Segment Start: Data for processing
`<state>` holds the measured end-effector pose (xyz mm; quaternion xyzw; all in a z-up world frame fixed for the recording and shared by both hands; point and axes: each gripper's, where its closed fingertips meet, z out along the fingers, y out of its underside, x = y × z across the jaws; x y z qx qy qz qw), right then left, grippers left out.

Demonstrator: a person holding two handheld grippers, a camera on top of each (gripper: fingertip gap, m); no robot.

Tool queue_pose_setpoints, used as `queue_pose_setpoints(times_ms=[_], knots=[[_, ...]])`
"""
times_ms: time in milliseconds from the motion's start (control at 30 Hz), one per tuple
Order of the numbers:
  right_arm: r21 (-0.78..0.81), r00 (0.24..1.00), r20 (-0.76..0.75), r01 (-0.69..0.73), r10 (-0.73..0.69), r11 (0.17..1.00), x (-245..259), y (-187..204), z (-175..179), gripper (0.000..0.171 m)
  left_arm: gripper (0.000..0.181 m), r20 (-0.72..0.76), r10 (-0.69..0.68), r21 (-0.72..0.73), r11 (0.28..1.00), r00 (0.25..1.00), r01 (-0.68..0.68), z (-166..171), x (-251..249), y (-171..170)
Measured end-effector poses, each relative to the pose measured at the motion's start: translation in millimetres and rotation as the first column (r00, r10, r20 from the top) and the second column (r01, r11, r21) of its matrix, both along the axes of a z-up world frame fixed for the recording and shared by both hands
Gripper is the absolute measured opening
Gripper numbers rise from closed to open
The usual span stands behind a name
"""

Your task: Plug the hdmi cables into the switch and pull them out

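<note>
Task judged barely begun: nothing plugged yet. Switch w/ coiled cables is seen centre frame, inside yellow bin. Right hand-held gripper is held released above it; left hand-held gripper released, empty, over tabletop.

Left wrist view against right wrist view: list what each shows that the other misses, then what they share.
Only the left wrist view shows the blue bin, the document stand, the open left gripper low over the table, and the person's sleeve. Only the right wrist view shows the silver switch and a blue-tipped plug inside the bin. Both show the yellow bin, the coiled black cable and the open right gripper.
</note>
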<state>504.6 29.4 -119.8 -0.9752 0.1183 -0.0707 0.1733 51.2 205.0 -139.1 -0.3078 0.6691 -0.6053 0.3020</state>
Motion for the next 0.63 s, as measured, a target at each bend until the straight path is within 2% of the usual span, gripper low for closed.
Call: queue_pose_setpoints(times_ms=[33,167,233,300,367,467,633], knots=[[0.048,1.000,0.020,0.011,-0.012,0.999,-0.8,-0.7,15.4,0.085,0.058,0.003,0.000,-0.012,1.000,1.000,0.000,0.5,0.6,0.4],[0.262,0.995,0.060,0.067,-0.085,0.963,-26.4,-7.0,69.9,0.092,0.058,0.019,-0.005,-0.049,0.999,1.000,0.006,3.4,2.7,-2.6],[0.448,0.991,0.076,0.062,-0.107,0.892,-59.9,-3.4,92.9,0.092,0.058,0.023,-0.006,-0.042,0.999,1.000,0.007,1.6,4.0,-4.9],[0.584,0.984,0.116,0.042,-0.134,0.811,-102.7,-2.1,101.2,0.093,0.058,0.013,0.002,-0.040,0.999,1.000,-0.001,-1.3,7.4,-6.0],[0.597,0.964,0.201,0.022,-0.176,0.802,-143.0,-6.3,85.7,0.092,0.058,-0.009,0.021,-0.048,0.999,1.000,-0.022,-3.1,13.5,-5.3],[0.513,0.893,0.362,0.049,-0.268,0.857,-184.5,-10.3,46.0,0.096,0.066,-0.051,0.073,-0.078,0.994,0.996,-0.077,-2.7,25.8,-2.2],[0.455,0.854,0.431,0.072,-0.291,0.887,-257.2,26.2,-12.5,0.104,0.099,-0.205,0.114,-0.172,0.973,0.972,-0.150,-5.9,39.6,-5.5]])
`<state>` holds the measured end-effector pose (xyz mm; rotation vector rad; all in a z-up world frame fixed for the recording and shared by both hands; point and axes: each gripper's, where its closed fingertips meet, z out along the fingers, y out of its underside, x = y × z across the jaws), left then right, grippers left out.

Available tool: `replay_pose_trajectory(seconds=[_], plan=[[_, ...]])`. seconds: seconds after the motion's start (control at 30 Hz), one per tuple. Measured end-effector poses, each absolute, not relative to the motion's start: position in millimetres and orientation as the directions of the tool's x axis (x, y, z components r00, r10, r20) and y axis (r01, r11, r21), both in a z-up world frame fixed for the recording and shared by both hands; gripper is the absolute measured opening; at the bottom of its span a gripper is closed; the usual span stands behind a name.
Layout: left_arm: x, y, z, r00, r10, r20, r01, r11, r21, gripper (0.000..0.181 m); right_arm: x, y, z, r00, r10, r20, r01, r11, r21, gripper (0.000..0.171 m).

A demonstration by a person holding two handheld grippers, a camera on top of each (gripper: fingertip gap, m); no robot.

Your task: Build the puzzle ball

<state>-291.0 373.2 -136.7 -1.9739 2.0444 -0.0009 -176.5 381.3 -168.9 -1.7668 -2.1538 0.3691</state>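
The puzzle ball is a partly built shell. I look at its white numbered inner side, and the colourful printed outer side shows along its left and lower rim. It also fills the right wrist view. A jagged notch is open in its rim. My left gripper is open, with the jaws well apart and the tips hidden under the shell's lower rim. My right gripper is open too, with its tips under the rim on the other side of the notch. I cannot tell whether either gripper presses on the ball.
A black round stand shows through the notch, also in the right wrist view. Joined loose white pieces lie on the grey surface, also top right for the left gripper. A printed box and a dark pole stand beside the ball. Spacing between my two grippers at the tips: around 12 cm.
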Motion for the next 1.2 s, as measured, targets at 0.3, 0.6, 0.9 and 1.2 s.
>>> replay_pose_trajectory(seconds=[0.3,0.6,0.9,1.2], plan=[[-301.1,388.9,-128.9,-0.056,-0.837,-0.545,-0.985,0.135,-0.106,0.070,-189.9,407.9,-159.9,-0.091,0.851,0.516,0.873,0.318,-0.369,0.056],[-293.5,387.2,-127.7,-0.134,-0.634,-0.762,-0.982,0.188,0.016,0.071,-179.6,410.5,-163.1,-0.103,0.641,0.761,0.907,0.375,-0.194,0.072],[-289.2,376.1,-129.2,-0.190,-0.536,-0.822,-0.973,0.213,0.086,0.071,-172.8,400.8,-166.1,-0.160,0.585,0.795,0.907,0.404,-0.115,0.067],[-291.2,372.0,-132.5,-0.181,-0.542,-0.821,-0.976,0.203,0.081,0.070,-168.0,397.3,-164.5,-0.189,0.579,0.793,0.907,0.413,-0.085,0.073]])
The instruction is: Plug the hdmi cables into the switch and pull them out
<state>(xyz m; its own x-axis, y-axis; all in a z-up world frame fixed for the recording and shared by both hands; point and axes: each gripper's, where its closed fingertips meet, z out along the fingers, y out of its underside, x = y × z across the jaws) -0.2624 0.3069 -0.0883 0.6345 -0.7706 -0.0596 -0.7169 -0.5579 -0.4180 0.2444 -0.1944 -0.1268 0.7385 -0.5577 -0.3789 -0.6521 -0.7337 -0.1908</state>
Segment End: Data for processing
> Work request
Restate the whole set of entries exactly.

> Solution
`<state>` holds the measured end-effector pose (xyz mm; quaternion xyzw; all in a z-up world frame fixed for the recording and shared by both hands; point and axes: each gripper's, where its closed fingertips meet, z out along the fingers, y out of its underside, x = y × z across the jaws; x y z qx qy qz qw), right then left, grippers left out.

Demonstrator: a person holding two handheld grippers, a camera on top of each (gripper: fingertip gap, m); no robot.

Tool queue_pose_setpoints, used as `queue_pose_setpoints(times_ms=[_], knots=[[_, ...]])`
"""
times_ms: time in milliseconds from the motion's start (control at 30 Hz), one per tuple
Order of the numbers:
  right_arm: r21 (-0.78..0.81), r00 (0.24..1.00), r20 (-0.76..0.75), r01 (-0.69..0.73), r10 (-0.73..0.69), r11 (0.17..1.00), x (-245..259), y (-187..204), z (-175..179), gripper (0.000..0.171 m)
  left_arm: gripper (0.000..0.181 m), r20 (-0.72..0.76), r10 (-0.69..0.68), r21 (-0.72..0.73), r11 (0.28..1.00), r00 (0.25..1.00), r01 (-0.68..0.68), z (-166..171), x (-251..249), y (-171..170)
Measured end-effector poses, each relative to the pose measured at the motion's start: translation in millimetres and rotation as the first column (r00, r10, r20 from the top) and the second column (r01, r11, r21) of its matrix, both along the axes of a z-up world frame fixed for the recording and shared by both hands
Gripper is the absolute measured opening
Gripper numbers rise from closed to open
The usual span stands behind a name
"""

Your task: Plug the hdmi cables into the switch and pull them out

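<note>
Task judged barely begun: nothing plugged yet. Switch w/ coiled cables is seen centre frame, inside yellow bin. Right hand-held gripper is held released above it; left hand-held gripper released, empty, over tabletop.

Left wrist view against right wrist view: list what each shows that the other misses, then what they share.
Only the left wrist view shows the blue bin, the document stand, the open left gripper low over the table, and the person's sleeve. Only the right wrist view shows the silver switch and a blue-tipped plug inside the bin. Both show the yellow bin, the coiled black cable and the open right gripper.
</note>
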<state>504.6 29.4 -119.8 -0.9752 0.1183 -0.0707 0.1733 51.2 205.0 -139.1 -0.3078 0.6691 -0.6053 0.3020</state>
Motion for the next 0.63 s, as measured, a target at each bend until the straight path is within 2% of the usual span, gripper low for closed.
Call: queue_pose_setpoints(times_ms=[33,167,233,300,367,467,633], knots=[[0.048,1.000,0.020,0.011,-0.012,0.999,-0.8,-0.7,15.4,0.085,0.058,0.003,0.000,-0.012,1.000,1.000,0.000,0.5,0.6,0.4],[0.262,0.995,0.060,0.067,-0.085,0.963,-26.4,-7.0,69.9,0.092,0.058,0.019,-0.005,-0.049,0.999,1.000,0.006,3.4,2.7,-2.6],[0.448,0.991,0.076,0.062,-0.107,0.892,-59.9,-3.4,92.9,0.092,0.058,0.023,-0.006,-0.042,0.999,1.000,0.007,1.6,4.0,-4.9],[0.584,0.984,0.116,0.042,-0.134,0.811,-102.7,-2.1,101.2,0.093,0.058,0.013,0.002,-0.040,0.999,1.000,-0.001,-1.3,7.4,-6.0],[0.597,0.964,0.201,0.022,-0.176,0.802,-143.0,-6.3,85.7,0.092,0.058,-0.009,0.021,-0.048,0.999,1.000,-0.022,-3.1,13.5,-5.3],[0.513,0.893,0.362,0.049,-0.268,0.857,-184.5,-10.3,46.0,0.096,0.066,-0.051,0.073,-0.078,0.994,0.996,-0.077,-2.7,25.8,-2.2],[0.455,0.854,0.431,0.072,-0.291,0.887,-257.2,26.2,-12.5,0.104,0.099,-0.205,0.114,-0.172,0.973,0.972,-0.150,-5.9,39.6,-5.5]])
`<state>` holds the measured end-effector pose (xyz mm; rotation vector rad; all in a z-up world frame fixed for the recording and shared by both hands; point and axes: each gripper's, where its closed fingertips meet, z out along the fingers, y out of its underside, x = y × z across the jaws), left then right, grippers left out.

Available tool: `replay_pose_trajectory(seconds=[_], plan=[[_, ...]])`. seconds: seconds after the motion's start (control at 30 Hz), one per tuple. Measured end-effector poses, each absolute, not relative to the motion's start: position in millimetres and orientation as the directions of the tool's x axis (x, y, z components r00, r10, r20) and y axis (r01, r11, r21), both in a z-up world frame fixed for the recording and shared by both hands; gripper is the absolute measured opening; at the bottom of its span a gripper is closed; the usual span stands behind a name.
Layout: left_arm: x, y, z, r00, r10, r20, r01, r11, r21, gripper (0.000..0.181 m); right_arm: x, y, z, r00, r10, r20, r01, r11, r21, gripper (0.000..0.171 m).

A demonstration by a person holding two handheld grippers, a camera on top of each (gripper: fingertip gap, m); no robot.

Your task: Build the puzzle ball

<state>-291.0 373.2 -136.7 -1.9739 2.0444 -0.0009 -176.5 381.3 -168.9 -1.7668 -2.1538 0.3691</state>
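The puzzle ball is a partly built shell. I look at its white numbered inner side, and the colourful printed outer side shows along its left and lower rim. It also fills the right wrist view. A jagged notch is open in its rim. My left gripper is open, with the jaws well apart and the tips hidden under the shell's lower rim. My right gripper is open too, with its tips under the rim on the other side of the notch. I cannot tell whether either gripper presses on the ball.
A black round stand shows through the notch, also in the right wrist view. Joined loose white pieces lie on the grey surface, also top right for the left gripper. A printed box and a dark pole stand beside the ball. Spacing between my two grippers at the tips: around 12 cm.
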Motion for the next 1.2 s, as measured, targets at 0.3, 0.6, 0.9 and 1.2 s.
>>> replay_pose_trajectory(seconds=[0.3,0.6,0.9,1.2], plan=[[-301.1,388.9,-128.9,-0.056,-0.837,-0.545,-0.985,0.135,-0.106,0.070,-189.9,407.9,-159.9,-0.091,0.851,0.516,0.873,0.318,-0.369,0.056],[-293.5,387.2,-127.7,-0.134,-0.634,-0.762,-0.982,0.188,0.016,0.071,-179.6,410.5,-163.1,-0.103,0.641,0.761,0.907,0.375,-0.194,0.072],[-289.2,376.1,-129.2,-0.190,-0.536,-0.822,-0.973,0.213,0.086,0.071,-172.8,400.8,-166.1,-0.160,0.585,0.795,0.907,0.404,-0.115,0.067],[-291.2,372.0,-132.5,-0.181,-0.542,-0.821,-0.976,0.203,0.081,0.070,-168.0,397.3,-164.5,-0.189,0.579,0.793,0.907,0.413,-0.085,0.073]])
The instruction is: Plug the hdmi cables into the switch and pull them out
<state>(xyz m; its own x-axis, y-axis; all in a z-up world frame fixed for the recording and shared by both hands; point and axes: each gripper's, where its closed fingertips meet, z out along the fingers, y out of its underside, x = y × z across the jaws) -0.2624 0.3069 -0.0883 0.6345 -0.7706 -0.0596 -0.7169 -0.5579 -0.4180 0.2444 -0.1944 -0.1268 0.7385 -0.5577 -0.3789 -0.6521 -0.7337 -0.1908</state>

The exercise requires no additional content.